## EXERCISE DETAILS
The answer must be a single number: how many lines in this listing hold the word "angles".

## DATA SHOWN

▼

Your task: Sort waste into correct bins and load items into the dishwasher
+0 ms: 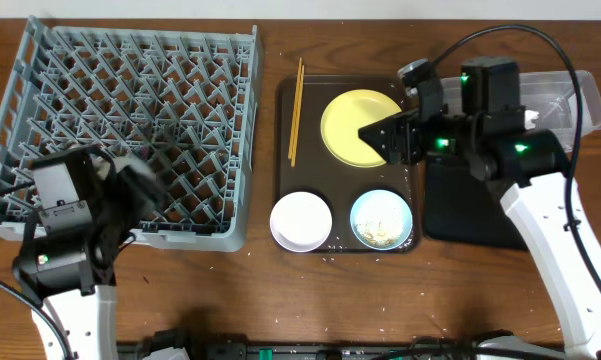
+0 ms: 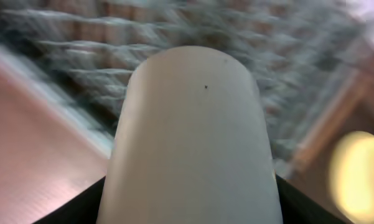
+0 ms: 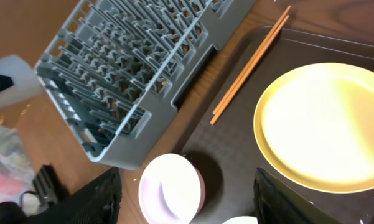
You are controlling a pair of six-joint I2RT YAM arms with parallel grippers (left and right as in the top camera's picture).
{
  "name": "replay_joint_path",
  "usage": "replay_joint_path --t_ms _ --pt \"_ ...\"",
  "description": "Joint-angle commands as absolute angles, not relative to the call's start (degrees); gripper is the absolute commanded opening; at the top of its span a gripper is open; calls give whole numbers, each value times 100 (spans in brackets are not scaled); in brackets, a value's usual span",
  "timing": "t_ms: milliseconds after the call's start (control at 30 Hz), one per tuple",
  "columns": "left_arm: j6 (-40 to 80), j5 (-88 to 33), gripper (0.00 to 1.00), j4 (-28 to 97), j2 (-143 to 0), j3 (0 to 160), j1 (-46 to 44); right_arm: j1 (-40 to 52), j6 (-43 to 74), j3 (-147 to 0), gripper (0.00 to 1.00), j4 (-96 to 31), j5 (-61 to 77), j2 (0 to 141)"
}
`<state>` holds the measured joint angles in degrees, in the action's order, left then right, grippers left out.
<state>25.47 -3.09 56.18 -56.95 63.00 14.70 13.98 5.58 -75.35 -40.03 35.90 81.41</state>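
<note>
Small white cup point(image 2: 190, 143): gripped in the left tool point(image 1: 138, 188), above the near-left corner of the dish rack; it fills most of the left wrist view, which is blurred.
Left tool: clenched on the small white cup, one dark finger on each side of it.
Dish rack point(image 1: 130, 90): grey, with a lattice of upright pegs, at the far-left of the bench point(image 1: 230, 300); no dishes visible in it.
Yellow plate point(image 1: 350, 125): lies flat at the far-right of the brown tray point(image 1: 345, 180).
Right tool point(image 1: 380, 140): released, fingers wide apart with nothing between them, above the right edge of the yellow plate.
Chopsticks point(image 1: 295, 110): lie side by side along the tray's left edge, between the rack and the plate.
Pink-white bowl point(image 1: 300, 220): upright at the tray's near-left corner.
Light blue bowl point(image 1: 382, 218): upright at the tray's near-right corner, with rice scraps point(image 1: 380, 230) inside.
Black tray point(image 1: 460, 205): just right of the brown tray.
Clear tub point(image 1: 570, 95): beyond the black tray, partly hidden by the right arm.
</note>
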Motion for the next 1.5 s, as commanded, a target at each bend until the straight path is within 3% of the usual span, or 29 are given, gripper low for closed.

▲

## ANSWER SPACE
2